During holidays they were in each other’s houses. Mayaram, the cook in 

Aruna’s home would feed them aloo subzi and hot rotis off the tava when they 

finished playing with the dogs in the garden and then they would go up and 

listen to her sole earthly treasure – a Beatles LP – on her grandfather’s 

gramophone.

Asma’s mother was small and frail and a loving soul. Her father was very 

tall and, on Sundays, he would cook the most delicious meat and fish that got 

polished off in no time and the bones went to Gapid, the dog. Oblivious to the 

blazing sun, Aruna and Asma would thereafter roam about and chat in the 

courtyard along with her elder sister with their much younger siblings Rukhsana 

and Bhai Saab in tow. Aruna’s two brothers were in a boarding school and in 

Asma’s home she found the pleasure and security that a ‘full house’ affords.

It was an age of innocence when no eyebrows were raised in either house on 

learning the names of their daughter’s friends. When Aruna was as welcome into 

the orthodox Bohri household as Asma was into the strict Brahmin one. A time when the two friends made a world of their own which they thought would more or less last their lifetime.

It was mid term IXth standard when Aruna’s father was transferred out of Poona 

and after many heart wrenching goodbyes and cross my heart promises to write 

a letter a week, the two friends parted.

Aruna got busy adjusting to a new city, new home, school, teachers and friends 

but she looked forward to the coloured envelopes that came with a Poona 

postmark and that contained pages and pages of a familiar even hand detailing 

all the events of the week – shenanigans of our common pals, walks down Main 

Street, aunts arriving from Surat, cousins getting engaged/married, kid sis down 

with measles, the sun, the rain, summer, winter and everything else in between. 

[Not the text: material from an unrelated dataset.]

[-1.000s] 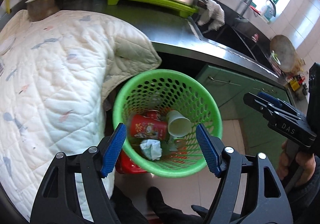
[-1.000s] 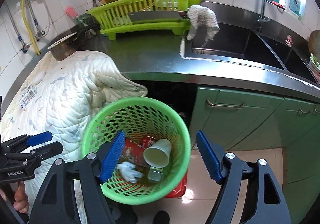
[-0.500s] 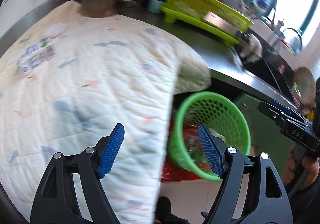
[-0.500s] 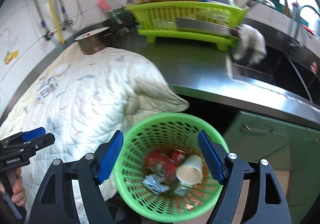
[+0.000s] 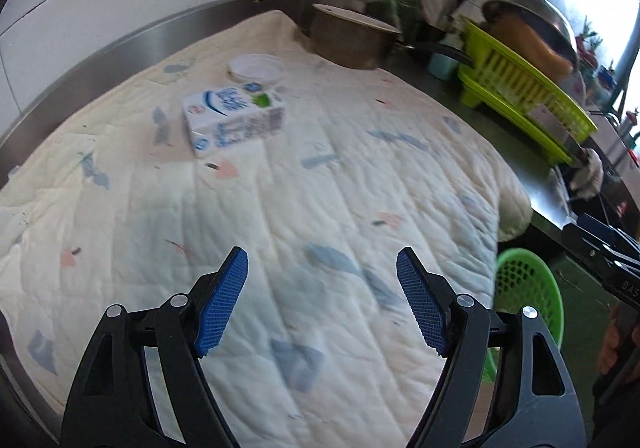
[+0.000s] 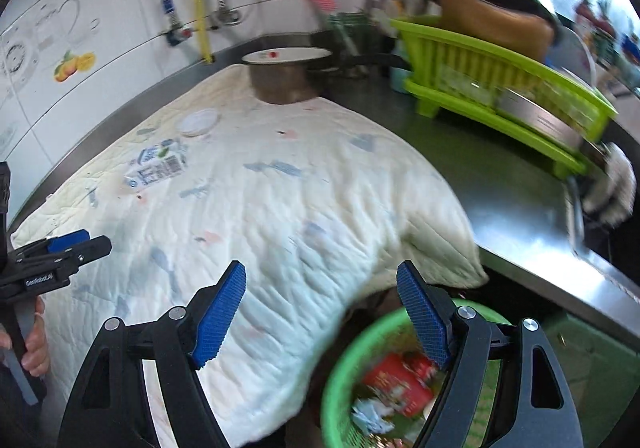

Aruna replied with equal fervour.

Somewhere in the course of the next five years as they both passed out of school 

and entered college – Asma to graduate in Home Science and Aruna in Political 

Science – their ways parted. No, they both didn’t pull away. Asma remained the 

same sweet girl she always had been. She faithfully and regularly wrote, often 

complaining, sometimes even sharply, that Aruna did not reply. It was Aruna 

who grew impatient with small talk about aunts and cousins, brothers and 

sisters.

It was the season for rebellion, family ties were to be scoffed at as restrictive 

conventions. The two girls were growing in different directions. Aruna could not 

write to Asma about what she was reading, thinking, hearing, feeling. She met 

teachers inside and outside college who opened a whole new world of exciting 

possibilities and interpretations. The world needed to be changed, they could 

change it, and if they could, they would. Revolution was just round the corner, 

this corrupt order was about to collapse and if all that was needed was a push – 

then they were ready to leave aside everything else and push.

“She has wheels under her feet,” said Aruna’s grandmother, “she comes in from 

one place and is off to the next.” Meetings and campaigns, wallpapers and 

posters, street plays and protest marches – in all this to and fro-ing, where was 

the time to write to an old friend who was not now a comrade in the battle?

So the years went furiously by. College, university, friends, job, love, commitment, marriage, child – like a circle in a spiral spinning us away from our 

pasts and hurtling us ever onwards to our destinies.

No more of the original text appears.